Each record that follows is to be reproduced character for character, pictures excepted.

(Items from a dataset)
******
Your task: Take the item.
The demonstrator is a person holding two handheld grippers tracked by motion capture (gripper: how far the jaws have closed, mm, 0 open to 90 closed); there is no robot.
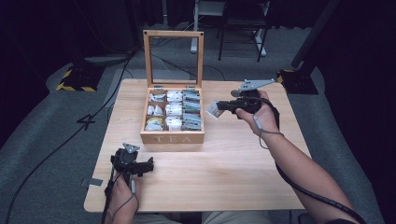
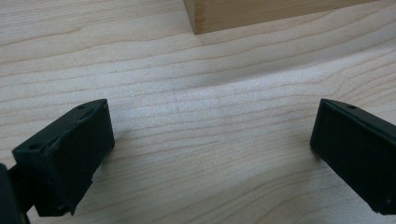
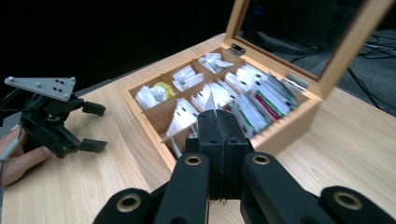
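Observation:
A wooden tea box (image 1: 172, 138) marked TEA stands open at the middle of the table, its glass lid (image 1: 173, 58) upright. Its compartments hold several tea bags (image 1: 173, 110) (image 3: 219, 93). My right gripper (image 1: 215, 108) hovers just right of the box, shut on a white tea bag (image 1: 212, 109) whose edge pokes up between the jaws (image 3: 211, 103). My left gripper (image 1: 149, 165) rests low over the table near the front left, open and holding nothing (image 2: 212, 140); the box's corner (image 2: 243, 14) lies ahead of it.
The light wooden table (image 1: 224, 163) has bare surface in front of and to the right of the box. Dark floor with cables, a yellow-black stand base (image 1: 74, 79) and chair legs (image 1: 238, 28) lie beyond the far edge.

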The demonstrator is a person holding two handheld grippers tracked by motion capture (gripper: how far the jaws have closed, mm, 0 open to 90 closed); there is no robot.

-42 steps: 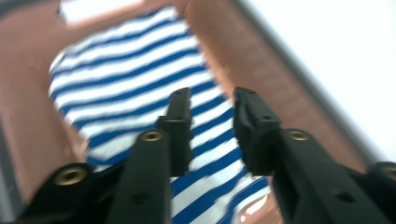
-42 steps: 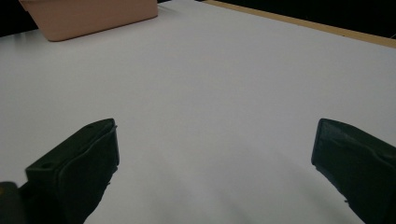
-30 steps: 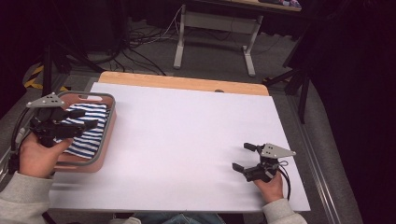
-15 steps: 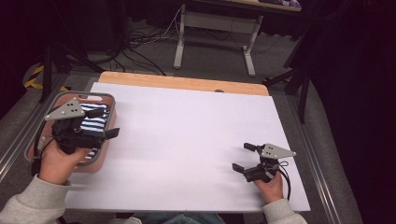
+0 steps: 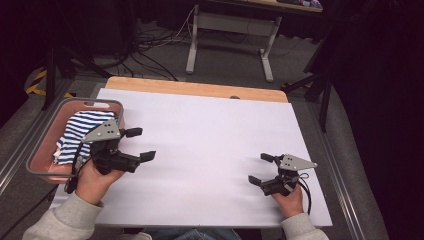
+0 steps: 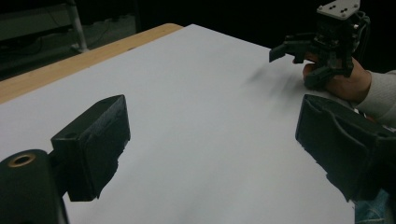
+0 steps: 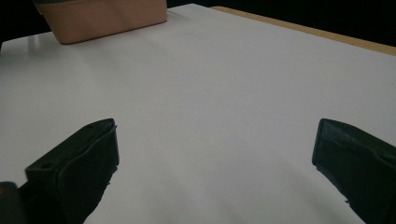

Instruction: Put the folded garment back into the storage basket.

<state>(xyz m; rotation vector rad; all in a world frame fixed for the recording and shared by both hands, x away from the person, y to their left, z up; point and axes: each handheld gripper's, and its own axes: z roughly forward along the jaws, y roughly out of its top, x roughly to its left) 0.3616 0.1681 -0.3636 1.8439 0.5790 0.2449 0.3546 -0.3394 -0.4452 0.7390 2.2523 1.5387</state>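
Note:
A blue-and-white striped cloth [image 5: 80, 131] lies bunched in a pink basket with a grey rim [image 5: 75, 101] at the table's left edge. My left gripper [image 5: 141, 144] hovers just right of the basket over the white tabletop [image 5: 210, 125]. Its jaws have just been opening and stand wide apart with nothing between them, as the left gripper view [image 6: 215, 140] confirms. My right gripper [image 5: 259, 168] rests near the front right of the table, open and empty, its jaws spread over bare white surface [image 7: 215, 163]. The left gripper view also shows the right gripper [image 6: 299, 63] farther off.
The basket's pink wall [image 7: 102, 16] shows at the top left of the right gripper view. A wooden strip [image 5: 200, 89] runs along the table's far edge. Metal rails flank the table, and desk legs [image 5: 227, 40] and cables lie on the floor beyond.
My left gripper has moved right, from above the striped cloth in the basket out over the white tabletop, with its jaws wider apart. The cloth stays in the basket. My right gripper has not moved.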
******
WRITTEN RESPONSE
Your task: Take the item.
The demonstrator is a person holding two handheld grippers tracked by motion capture (gripper: how far the jaws have closed, mm, 0 open to 90 closed); there is no robot.
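Observation:
A wooden tea box (image 1: 172, 138) marked TEA stands open at the middle of the table, its glass lid (image 1: 173, 58) upright. Its compartments hold several tea bags (image 1: 173, 110) (image 3: 219, 93). My right gripper (image 1: 215, 108) hovers just right of the box, shut on a white tea bag (image 1: 212, 109) whose edge pokes up between the jaws (image 3: 211, 103). My left gripper (image 1: 149, 165) rests low over the table near the front left, open and holding nothing (image 2: 212, 140); the box's corner (image 2: 243, 14) lies ahead of it.
The light wooden table (image 1: 224, 163) has bare surface in front of and to the right of the box. Dark floor with cables, a yellow-black stand base (image 1: 74, 79) and chair legs (image 1: 238, 28) lie beyond the far edge.
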
The demonstrator is a person holding two handheld grippers tracked by motion capture (gripper: how far the jaws have closed, mm, 0 open to 90 closed); there is no robot.

-42 steps: 
-42 steps: 
-30 steps: 
-15 steps: 
+0 steps: 
+0 steps: 
+0 steps: 

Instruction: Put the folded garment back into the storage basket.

<state>(xyz m; rotation vector rad; all in a world frame fixed for the recording and shared by both hands, x away from the person, y to their left, z up; point and axes: each handheld gripper's, and its own axes: z roughly forward along the jaws, y roughly out of its top, x roughly to its left) 0.3616 0.1681 -0.3636 1.8439 0.5790 0.2449 0.3546 -0.3394 -0.4452 0.7390 2.2523 1.5387</state>
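Note:
A blue-and-white striped cloth [image 5: 80, 131] lies bunched in a pink basket with a grey rim [image 5: 75, 101] at the table's left edge. My left gripper [image 5: 141, 144] hovers just right of the basket over the white tabletop [image 5: 210, 125]. Its jaws have just been opening and stand wide apart with nothing between them, as the left gripper view [image 6: 215, 140] confirms. My right gripper [image 5: 259, 168] rests near the front right of the table, open and empty, its jaws spread over bare white surface [image 7: 215, 163]. The left gripper view also shows the right gripper [image 6: 299, 63] farther off.
The basket's pink wall [image 7: 102, 16] shows at the top left of the right gripper view. A wooden strip [image 5: 200, 89] runs along the table's far edge. Metal rails flank the table, and desk legs [image 5: 227, 40] and cables lie on the floor beyond.
My left gripper has moved right, from above the striped cloth in the basket out over the white tabletop, with its jaws wider apart. The cloth stays in the basket. My right gripper has not moved.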

No additional answer is expected.